Z Gastroenterol 2014; 52 - KG079
DOI: 10.1055/s-0034-1386101

Gauging the contribution of hepatic stellate cells towards the acute phase response of hepatocytes to lipopolysaccharide

R Liebe 1, K Breitkopf-Heinlein 1, M Thomas 2, U Zanger 2, M Ebert 3, S Dooley 1
  • 1Klinik für Innere Medizin II, Alkoholfolgeerkrankungen und Molekulare Hepatologie, Mannheim, Germany
  • 2Dr. Margarete Fischer-Bosch Institute of Clinical Pharmacology, Stuttgart, Germany
  • 3Klinik für Innere Medizin II, Mannheim, Germany

Introduction: Bacterial translocation triggers a strong immunological response in the liver, which is an important defence mechanism during acute liver injury. The expression of acute phase proteins (APP) by hepatocytes and their release to surrounding cells and the blood circuit is a central aspect of this process. APPs contribute to the elimination of pathogens, at the same time providing essential parts of a feed back loop preventing an overshooting inflammatory response by antagonizing or neutralizing inflammatory cytokines in the serum. Our aim was to measure the contribution of hepatic stellate cells (HSC) and activated myofibroblasts towards the APP activation.

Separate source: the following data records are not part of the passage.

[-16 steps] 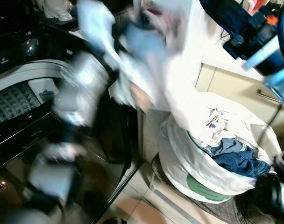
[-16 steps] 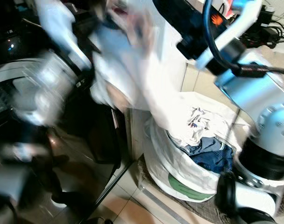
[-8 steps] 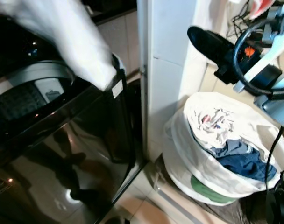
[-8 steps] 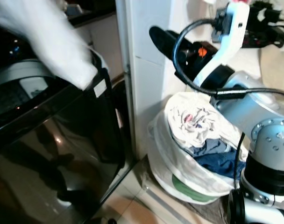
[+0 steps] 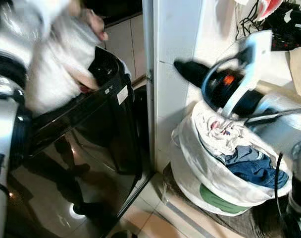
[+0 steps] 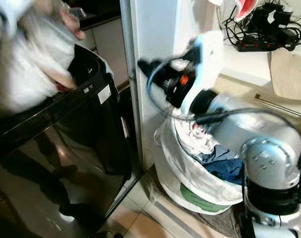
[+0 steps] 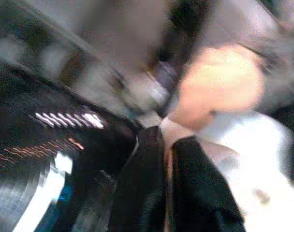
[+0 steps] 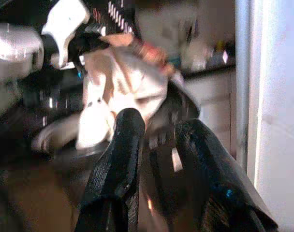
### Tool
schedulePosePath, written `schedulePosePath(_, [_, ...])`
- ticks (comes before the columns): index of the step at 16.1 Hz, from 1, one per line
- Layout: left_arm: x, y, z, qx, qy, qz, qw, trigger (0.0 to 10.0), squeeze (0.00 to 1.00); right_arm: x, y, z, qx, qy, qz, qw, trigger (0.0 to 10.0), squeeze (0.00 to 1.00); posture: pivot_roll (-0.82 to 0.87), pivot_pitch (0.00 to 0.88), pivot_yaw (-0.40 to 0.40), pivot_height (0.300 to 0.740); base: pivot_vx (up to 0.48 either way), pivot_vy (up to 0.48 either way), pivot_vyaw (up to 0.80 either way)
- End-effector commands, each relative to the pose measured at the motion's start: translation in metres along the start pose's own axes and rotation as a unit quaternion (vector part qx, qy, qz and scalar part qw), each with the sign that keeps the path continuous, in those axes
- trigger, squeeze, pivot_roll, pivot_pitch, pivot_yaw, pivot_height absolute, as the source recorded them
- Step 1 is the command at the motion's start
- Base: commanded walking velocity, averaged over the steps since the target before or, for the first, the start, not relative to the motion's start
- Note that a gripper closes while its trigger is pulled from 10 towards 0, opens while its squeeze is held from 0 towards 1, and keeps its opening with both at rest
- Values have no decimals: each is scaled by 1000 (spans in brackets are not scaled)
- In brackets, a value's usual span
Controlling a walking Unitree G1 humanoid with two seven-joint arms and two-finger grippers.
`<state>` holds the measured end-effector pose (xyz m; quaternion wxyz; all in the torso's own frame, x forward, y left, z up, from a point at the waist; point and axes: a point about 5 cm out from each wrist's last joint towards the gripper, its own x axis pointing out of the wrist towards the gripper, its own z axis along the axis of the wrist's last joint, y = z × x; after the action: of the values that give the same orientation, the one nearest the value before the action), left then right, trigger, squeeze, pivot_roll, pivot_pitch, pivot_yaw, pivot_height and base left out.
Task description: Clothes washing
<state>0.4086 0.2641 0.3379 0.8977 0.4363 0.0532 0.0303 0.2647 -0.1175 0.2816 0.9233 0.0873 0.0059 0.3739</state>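
A white garment with pinkish patches (image 5: 56, 64) hangs blurred over the open top of the black glossy washing machine (image 5: 91, 144). My left gripper (image 7: 167, 145) is shut on a strip of that cloth, and my silver left arm (image 5: 7, 99) fills the left edge. A white laundry basket (image 5: 210, 173) stands on the floor to the right, holding white clothes (image 5: 225, 136) and blue jeans (image 5: 254, 166). My right gripper (image 5: 187, 72) hovers above the basket, pointing towards the washer. Its fingers (image 8: 130, 121) are open with nothing between them.
A white pillar (image 5: 175, 29) stands between the washer and the basket. A power strip with cables (image 6: 262, 29) lies on the counter at the upper right. Beige floor tiles (image 5: 155, 218) show in front of the basket.
My left arm has swung the white garment down over the washer's opening. The right arm has dropped lower and reached left above the basket. The camera has shifted too.
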Motion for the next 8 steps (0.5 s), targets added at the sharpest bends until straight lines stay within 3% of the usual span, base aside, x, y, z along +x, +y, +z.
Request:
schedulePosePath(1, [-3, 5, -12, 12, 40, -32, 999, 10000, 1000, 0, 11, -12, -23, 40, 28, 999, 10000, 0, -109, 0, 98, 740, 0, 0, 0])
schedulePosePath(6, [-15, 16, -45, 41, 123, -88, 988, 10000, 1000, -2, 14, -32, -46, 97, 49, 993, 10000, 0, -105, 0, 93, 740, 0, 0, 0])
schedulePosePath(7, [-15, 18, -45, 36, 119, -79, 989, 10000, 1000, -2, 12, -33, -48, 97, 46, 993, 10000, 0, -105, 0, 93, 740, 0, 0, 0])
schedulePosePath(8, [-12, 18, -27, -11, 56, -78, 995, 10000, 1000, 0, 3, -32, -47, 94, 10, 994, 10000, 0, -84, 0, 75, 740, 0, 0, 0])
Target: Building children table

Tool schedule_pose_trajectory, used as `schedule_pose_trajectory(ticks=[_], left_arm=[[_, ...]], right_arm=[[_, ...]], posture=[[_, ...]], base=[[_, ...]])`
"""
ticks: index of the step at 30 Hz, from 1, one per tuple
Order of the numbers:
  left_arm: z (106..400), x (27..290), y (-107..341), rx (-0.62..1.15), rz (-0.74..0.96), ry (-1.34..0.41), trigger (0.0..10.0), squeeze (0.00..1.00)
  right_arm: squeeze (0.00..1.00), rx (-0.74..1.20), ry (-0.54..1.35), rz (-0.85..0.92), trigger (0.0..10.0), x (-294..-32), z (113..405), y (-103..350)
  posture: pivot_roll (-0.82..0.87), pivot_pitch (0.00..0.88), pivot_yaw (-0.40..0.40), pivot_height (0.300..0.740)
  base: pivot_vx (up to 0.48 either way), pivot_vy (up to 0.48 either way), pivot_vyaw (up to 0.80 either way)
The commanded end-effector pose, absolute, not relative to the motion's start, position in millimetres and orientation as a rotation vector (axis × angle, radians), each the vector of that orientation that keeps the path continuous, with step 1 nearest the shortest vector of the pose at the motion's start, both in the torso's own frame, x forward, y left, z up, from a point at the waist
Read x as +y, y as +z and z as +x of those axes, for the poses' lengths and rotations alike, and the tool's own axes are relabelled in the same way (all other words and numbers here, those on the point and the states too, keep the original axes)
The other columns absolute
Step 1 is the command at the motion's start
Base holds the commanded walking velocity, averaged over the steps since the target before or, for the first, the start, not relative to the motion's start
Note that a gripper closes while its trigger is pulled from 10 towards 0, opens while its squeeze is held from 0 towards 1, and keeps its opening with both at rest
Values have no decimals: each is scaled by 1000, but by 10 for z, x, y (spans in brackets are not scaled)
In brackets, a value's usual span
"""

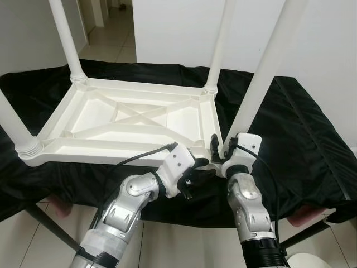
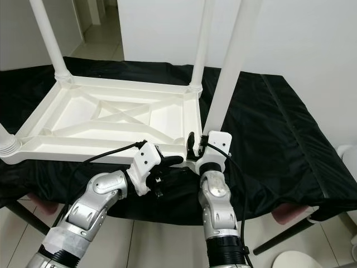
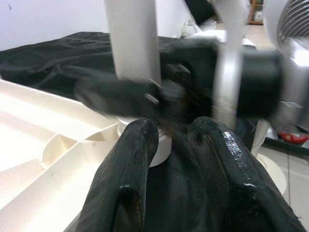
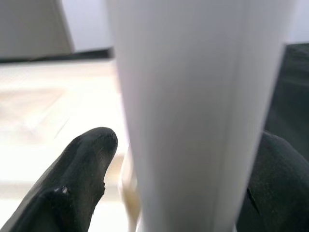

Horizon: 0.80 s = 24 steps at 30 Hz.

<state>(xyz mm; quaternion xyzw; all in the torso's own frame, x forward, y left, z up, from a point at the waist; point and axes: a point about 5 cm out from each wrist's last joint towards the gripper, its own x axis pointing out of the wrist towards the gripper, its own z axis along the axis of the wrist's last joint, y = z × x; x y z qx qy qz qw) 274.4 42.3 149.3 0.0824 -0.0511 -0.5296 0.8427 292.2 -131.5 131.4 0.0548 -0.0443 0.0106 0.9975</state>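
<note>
A white plastic children's table [image 1: 111, 148] lies upside down on a black cloth. Its legs point up: back left leg [image 1: 67, 39], back right leg [image 1: 220, 44], near left leg [image 1: 14, 125], and near right leg [image 1: 268, 67]. My right gripper [image 1: 223, 149] is shut on the base of the near right leg [image 4: 193, 96], one black finger [image 4: 82, 164] on each side of it. My left gripper [image 1: 203, 170] sits just left of that corner, below the table's near rim. Its fingers [image 3: 140, 145] stand a little apart and hold nothing.
The black cloth [image 1: 301, 145] covers a low platform whose near edge runs just behind my forearms. Dark frame legs [image 1: 50, 229] slant down to the tiled floor. A white round object [image 1: 309, 261] sits at the lower right. White walls stand close behind; a doorway opens at the back left.
</note>
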Motion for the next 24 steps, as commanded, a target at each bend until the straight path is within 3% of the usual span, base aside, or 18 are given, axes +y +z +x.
schedule_pose_trajectory(ticks=[1,10,15,24], left_arm=[[2749,433,1487,-103,178,-1071,10000,0],[2741,433,1489,-101,174,-1071,10000,0],[2756,429,1495,-99,179,-1080,10000,0],[2758,424,1500,-99,180,-1084,10000,0]], right_arm=[[0,-73,52,114,10000,-1328,2886,1267],[0,-71,247,16,10000,-1553,2763,1197],[0,-48,392,-77,10000,-1853,2755,1172],[0,-53,441,-105,10000,-1963,2889,1232]], posture=[[28,0,-57,740],[17,0,-50,740],[17,0,-45,740],[20,0,-38,740]], base=[[0,0,0],[0,0,0],[0,0,0],[0,0,0]])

Methods: We exposed cultivated hepatocytes to the tissue culture supernatants of quiescent primary HSC (day 2 of tissue culture) and myofibroblasts (day 7 of tissue culture) that had been treated with LPS for 24 hours. The expression of 46 APP genes in hepatocytes following 24 hours of exposure to HSC-conditioned medium was measured by quantitative PCR (Fluidigm). Stimulation by recombinant IL6 and LPS for 6, 12 and 24 hours was used as control.

Results: Complement factor C3, haptoglobin (Hp), hemopexin (Hpx), orosomucoid (Orm1), serum amyloid A1 and A3 (Saa1, Saa3) were significantly upregulated (P < 0.01) in mouse hepatocytes with day 2 HSC supernatant. Treatment with day 7 medium (activated myofibroblast stage) resulted in significant upregulation of the same genes plus hepcidin and fibrinogen alpha. Several genes (Hepcidin, Saa1 – 3, IL33) showed an even stronger transcriptional response to HSC supernatant than to recombinant IL-6. Hepatocytes responded to pure LPS after 12 and 24 hours to some extent, which is surprising since this cell type normally does not express the LPS-receptor TLR4, which, however may be induced in the stressful situation of hepatocyte monolayer culture.

Conclusions: HSC play an active and substantial role during the initiation and orchestration of the acute phase response to bacterial infection. Induction of hepcidin, orosomucoid and serum amyloid 1 – 3 by HSC-secreted factors exceeds induction by pure IL-6. The immunological response is similar in quiescent HSC and myofibroblasts. Cultured hepatocytes show a response to LPS stimulation.